Arms manufacturer BAE Systems developing national strategy with consortium of government agencies

Drones could be used for civilian surveillance in the UK as early as 2012. Source: BAE
Police in the UK are planning to use unmanned spy drones, controversially deployed in Afghanistan, for the ­"routine" monitoring of antisocial motorists, ­protesters, agricultural thieves and fly-tippers, in a significant expansion of covert state surveillance.The arms manufacturer BAE Systems, which produces a range of unmanned aerial vehicles (UAVs) for war zones, is adapting the military-style planes for a consortium of government agencies led by Kent police.

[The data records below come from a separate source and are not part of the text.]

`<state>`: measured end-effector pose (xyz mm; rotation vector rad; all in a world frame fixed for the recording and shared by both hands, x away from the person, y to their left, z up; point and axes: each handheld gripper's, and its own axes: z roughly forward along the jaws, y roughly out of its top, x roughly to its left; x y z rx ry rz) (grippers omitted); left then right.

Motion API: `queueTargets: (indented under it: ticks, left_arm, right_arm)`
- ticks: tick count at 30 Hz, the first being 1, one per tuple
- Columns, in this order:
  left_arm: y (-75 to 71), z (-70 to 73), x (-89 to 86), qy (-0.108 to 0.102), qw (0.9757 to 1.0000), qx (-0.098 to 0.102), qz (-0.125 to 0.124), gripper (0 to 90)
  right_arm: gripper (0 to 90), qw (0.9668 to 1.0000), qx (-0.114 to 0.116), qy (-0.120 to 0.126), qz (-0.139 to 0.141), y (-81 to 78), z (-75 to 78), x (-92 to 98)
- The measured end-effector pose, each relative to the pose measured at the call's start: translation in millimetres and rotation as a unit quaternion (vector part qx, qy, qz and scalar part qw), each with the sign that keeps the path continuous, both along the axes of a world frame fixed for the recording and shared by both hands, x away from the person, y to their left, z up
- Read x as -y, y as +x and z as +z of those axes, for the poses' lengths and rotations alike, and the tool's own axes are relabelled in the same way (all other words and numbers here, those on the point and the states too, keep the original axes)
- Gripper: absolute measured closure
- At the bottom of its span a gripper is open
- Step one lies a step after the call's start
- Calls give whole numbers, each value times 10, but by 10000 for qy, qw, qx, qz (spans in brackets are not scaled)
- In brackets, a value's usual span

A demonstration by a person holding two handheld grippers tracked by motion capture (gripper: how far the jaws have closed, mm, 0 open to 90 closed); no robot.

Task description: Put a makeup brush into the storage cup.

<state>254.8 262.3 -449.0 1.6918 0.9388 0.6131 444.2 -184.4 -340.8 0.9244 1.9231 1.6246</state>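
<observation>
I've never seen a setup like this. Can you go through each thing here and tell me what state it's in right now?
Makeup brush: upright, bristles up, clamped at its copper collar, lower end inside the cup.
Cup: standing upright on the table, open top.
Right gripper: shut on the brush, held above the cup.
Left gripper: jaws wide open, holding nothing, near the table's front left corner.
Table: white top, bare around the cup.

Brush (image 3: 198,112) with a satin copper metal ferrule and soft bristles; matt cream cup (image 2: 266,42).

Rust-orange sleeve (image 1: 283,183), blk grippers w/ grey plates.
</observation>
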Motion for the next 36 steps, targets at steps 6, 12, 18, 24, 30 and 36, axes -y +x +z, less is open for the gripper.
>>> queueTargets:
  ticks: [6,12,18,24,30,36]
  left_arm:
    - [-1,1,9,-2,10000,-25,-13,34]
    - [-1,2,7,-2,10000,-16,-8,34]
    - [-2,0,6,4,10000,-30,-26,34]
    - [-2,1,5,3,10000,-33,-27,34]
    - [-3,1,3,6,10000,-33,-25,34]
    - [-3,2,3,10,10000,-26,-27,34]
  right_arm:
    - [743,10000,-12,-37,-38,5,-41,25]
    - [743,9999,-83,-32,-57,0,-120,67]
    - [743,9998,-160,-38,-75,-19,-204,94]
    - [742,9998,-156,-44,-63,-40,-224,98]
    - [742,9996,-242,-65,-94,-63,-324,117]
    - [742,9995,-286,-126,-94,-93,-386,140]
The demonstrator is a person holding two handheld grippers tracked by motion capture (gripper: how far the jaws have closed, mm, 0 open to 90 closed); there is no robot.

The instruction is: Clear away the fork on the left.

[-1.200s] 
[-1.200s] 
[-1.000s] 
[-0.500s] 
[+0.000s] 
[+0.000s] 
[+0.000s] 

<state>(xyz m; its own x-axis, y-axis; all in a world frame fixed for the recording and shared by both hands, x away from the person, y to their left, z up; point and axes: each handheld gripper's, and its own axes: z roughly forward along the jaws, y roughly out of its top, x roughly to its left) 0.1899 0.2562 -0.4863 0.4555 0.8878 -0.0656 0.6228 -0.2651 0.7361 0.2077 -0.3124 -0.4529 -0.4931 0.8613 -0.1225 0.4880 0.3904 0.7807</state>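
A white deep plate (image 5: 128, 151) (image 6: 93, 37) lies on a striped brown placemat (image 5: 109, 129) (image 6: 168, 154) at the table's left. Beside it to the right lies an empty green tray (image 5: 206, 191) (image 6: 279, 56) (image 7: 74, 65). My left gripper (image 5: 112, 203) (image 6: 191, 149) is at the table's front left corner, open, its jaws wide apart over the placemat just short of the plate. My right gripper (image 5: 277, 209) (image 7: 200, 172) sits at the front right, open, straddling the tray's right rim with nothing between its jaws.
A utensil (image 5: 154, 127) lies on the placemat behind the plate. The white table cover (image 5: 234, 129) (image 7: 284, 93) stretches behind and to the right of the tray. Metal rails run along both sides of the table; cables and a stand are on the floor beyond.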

Documents from the South Coast Partnership, a Home Office-backed project in which Kent police and others are developing a national drone plan with BAE, have been obtained by the Guardian under the Freedom of Information Act.
They reveal the partnership intends to begin using the drones in time for the 2012 Olympics. They also indicate that police claims that the technology will be used for maritime surveillance fall well short of their intended use – which could span a range of police activity – and that officers have talked about selling the surveillance data to private companies. A prototype drone equipped with high-powered cameras and sensors is set to take to the skies for test flights later this year.
The Civil Aviation Authority, which regulates UK airspace, has been told by BAE and Kent police that civilian UAVs would "greatly extend" the government's surveillance capacity and "revolutionise policing". The CAA is currently reluctant to license UAVs in normal airspace because of the risk of collisions with other aircraft, but adequate "sense and avoid" systems for drones are only a few years away.
Five other police forces have signed up to the scheme, which is considered a pilot preceding the countrywide adoption of the technology for "surveillance, monitoring and evidence gathering". The partnership's stated mission is to introduce drones "into the routine work of the police, border authorities and other government agencies" across the UK.
Concerned about the slow pace of progress of licensing issues, Kent police's assistant chief constable, Allyn Thomas, wrote to the CAA last March arguing that military drones would be useful "in the policing of major events, whether they be protests or the ­Olympics". He said interest in their use in the UK had "developed after the terrorist attack in Mumbai".
Stressing that he was not seeking to interfere with the regulatory process, Thomas pointed out that there was "rather more urgency in the work since Mumbai and we have a clear deadline of the 2012 Olympics".

 BAE drones are programmed to take off and land on their own, stay airborne for up to 15 hours and reach heights of 20,000ft, making them invisible from the ground.